Потом мы шагали по коридорам перехода. Грохотало железо под ногами. Мутно светилось железо над головой. По железным стенкам сползали капли влаги. Смердело ржавчиной и плесенью.
Мне предстояло закончить свою жизнь в ржавой бочке, из которой не видно звезд. Тогда я решил: брошусь на конвоира, пусть стреляет. Лишь бы наверняка – никаких парализаторов, которыми вооружены тюремщики. А у этого мрачного пехотинца был добрый армейский игломет с гарантированным результатом.
Я не успел. Как хорошо, что я не успел.
Мы вдруг остановились, натыкаясь друг на друга. Впереди, на освещенной площадке, стоял Док, неуловимо похожий на моего майора. Он улыбнулся всем вместе и каждому по отдельности. И сказал:
– Вот вы и дома, ребятки. Конвой свободен, спасибо за помощь.

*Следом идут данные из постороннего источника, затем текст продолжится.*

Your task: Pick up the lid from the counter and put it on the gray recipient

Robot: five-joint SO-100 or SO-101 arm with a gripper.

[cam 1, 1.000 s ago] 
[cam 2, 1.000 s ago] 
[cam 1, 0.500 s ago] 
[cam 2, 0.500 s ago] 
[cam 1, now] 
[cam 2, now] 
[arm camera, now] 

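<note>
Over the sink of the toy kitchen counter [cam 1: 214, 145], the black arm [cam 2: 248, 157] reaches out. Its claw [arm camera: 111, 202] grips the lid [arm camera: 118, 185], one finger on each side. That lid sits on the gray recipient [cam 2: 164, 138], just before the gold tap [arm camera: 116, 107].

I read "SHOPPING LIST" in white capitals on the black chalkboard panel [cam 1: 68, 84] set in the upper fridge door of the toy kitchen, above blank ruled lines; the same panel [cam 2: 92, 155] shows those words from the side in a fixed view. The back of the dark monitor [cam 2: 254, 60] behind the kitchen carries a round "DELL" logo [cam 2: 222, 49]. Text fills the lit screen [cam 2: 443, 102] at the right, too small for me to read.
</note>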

За его спиной на всю стену была нарисована черная окружность с точкой посередине.
Когда проект «Поиск» набрал силу, правители Земли завибрировали. Испугались огласки, волнений населения. Странно: какие волнения могут быть у «экспертов по потреблению» различных категорий? Что пиццу с опозданием доставили? Или что на туалетной бумаге недостаточно пупырышков?
Тогда договорились: Поиск перебирается на спутник Юпитера, а Ганимед везде называют каторгой. Это позволяло исключить любопытство непосвященных. Наших такое более чем устраивало: чем дальше от Земли, тем меньше помех.

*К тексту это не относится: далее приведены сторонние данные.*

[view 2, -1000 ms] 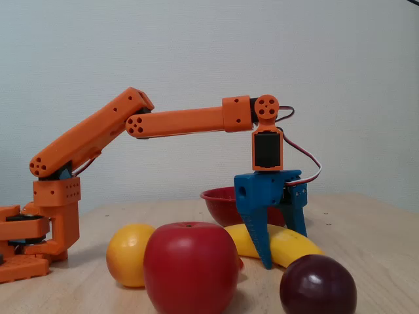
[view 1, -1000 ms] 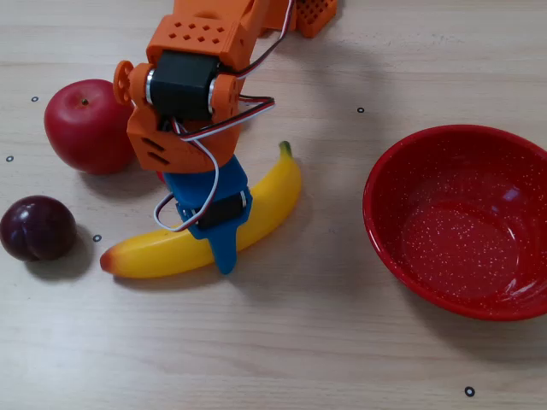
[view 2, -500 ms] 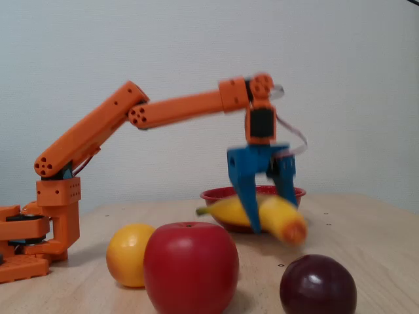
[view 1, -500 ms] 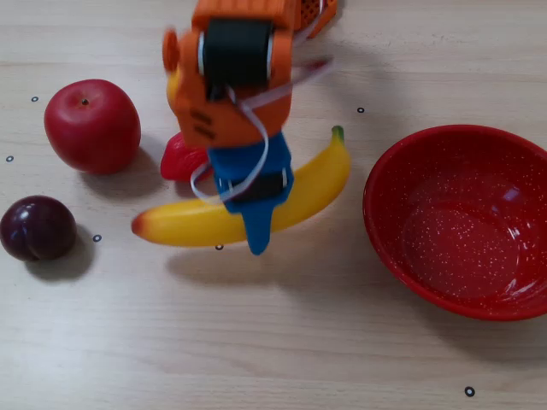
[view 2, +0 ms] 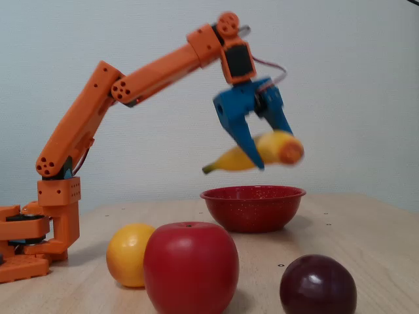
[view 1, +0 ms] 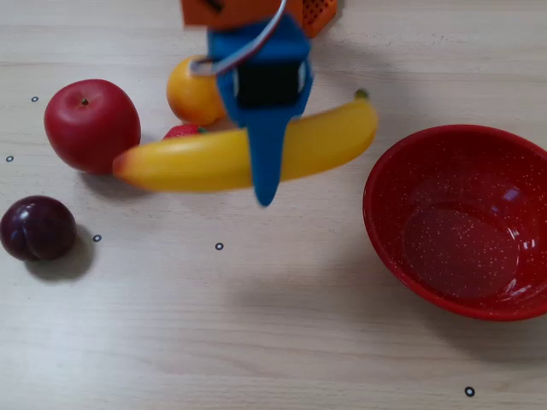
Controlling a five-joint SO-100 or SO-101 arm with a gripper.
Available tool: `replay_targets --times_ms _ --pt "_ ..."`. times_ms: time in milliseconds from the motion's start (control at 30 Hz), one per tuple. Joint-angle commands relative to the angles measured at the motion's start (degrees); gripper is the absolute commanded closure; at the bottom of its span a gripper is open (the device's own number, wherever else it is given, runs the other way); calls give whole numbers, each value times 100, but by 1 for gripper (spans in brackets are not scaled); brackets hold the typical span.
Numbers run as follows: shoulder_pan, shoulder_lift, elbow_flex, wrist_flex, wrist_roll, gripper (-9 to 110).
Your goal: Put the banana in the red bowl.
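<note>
Item: banana clamped mid-length in gripper, held high w/ clear air above table, short of bowl rim; apple, plum well apart.

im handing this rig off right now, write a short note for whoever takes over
Gripper: shut on the banana, gripped near its middle.
Banana: lifted well clear of the table, beside the red bowl, not yet over it in the top-down fixed view.
Red bowl: empty, sitting on the table.
Done: pick and lift.
Left: carry the banana over the bowl, lower it, release.
</note>
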Motion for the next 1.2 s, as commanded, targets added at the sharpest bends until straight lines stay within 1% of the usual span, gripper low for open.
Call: replay_targets --times_ms 0,233,333,467,633,833,1000,1167 --pt "475 1248 -571 448 -308 101" --pt "2004 1450 -642 422 -1081 101" --pt "2602 1169 -896 404 -1397 101" --pt "3085 589 -1266 448 -1485 101" --pt "3182 -167 -1617 299 -1441 101" --pt "2971 -844 -1652 88 -1362 101" --pt "2733 -1248 -1433 -360 -1318 101" --pt "2505 -1389 -791 -958 -1187 101"
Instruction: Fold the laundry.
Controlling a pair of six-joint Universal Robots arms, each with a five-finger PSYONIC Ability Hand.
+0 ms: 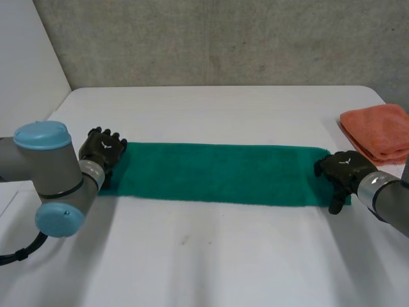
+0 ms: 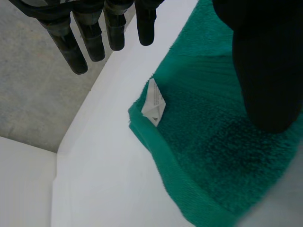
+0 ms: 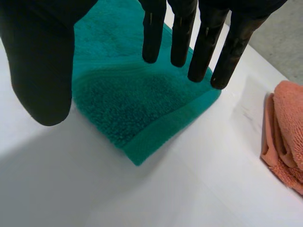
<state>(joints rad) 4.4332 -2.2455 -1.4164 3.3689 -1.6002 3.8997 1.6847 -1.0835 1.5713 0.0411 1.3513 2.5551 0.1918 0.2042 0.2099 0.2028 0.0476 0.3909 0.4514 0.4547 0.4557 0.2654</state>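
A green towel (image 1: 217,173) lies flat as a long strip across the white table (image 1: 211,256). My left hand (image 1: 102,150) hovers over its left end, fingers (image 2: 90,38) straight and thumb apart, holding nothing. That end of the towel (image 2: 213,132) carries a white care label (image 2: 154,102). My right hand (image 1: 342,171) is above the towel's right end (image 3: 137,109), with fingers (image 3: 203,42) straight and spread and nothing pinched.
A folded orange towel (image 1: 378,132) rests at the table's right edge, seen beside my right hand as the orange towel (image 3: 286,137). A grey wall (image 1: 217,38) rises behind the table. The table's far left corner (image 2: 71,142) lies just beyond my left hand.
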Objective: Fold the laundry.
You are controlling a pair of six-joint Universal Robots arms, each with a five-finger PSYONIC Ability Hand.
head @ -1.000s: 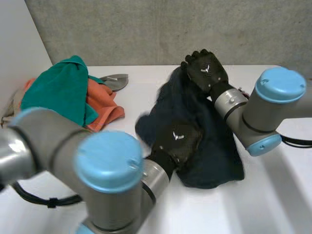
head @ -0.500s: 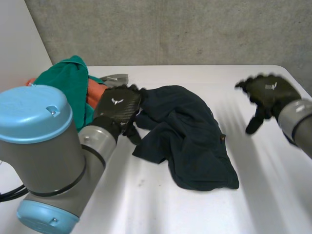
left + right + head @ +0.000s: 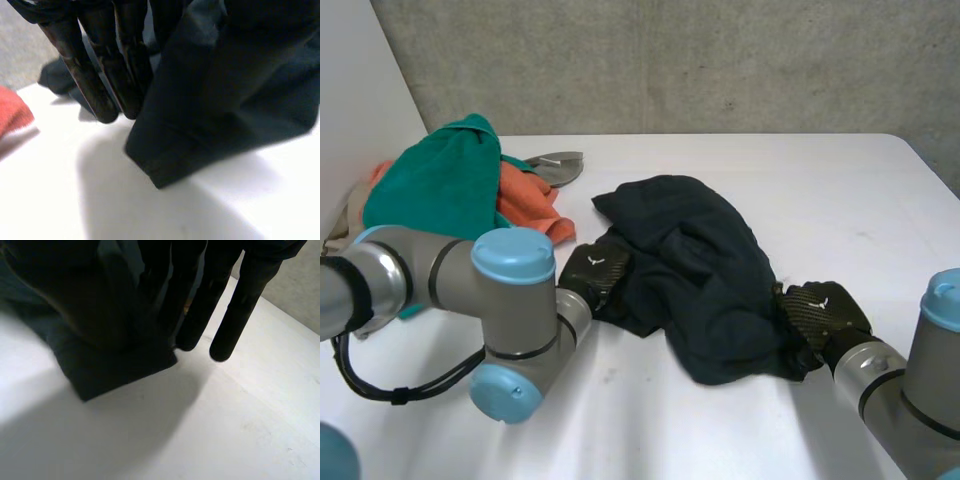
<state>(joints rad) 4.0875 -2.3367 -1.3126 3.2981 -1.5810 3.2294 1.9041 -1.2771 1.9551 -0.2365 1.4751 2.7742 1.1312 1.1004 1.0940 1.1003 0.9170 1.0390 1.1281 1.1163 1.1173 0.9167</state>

– Ты умеешь видеть, – говорил мне Док, – но этой силой надо научиться управлять. Нетрудно заглушить атомный реактор. Ты попробуй, наоборот, разжечь огонь ядерного синтеза внутри никчемного комка космической пыли, превратить его в светило.
Док долго возился со мной. Выводил наверх и оставлял наедине с космосом.
Звезды – лучшие товарищи и врачи. Они подмигивали мне и рассказывали о том, что все проходит. И что все можно исправить.
Я был настолько плох, что не обращал внимания на удивительное: Док выходил на поверхность Ганимеда в стареньком, аккуратно заштопанном лабораторном халате. В разреженную атмосферу, почти вакуум. В космический холод около нуля по Кельвину он выходил без скафандра.
Когда-нибудь я тоже так смогу.
Материя не мертва. Материя хочет осознать: что же она такое? Зачем пришла в этот мир? Мир, который и есть материя.
Это долгий процесс, но Вселенная не торопится: у нее в запасе миллиарды лет. Сначала мизерная ее часть становится живой, потом один из миллионов видов существ становится разумным. Потом один из миллиона разумных становится таким, как я. Мы называем себя Зрячими, на Земле нас называют психами. Это нормально: камни на первобытном океанском дне тоже с брезгливым удивлением смотрели на первых одноклеточных. Непрочных, смешных, суетящихся.
Потом одноклеточные развились, надели штаны и сложили из этих камней дома и плотины.
В то дежурство я заснул на склоне ледяной гребенки, которыми покрыта поверхность Ганимеда. И увидел это: как я иду по солнечной поляне, касаюсь застывших, скрученных страданием тел, – и они открывают глаза. Подмигивают мне и скачут за морковкой.
– Они не умерли. Просто притворились спящими, – сказала Ася, – потому что испугались тебя. Больше так не делай, хорошо?
Мое дело – космос. Я не занимаюсь Землей. Док говорит, что еще рано, слишком свежа болячка. Но меня все устраивает. Я сажусь под звездами, закрываю глаза и вижу, как выгорает водород в сердце голубого гиганта. Слышу, как одинокий квазар бросает в пустоту крик, полный тоски.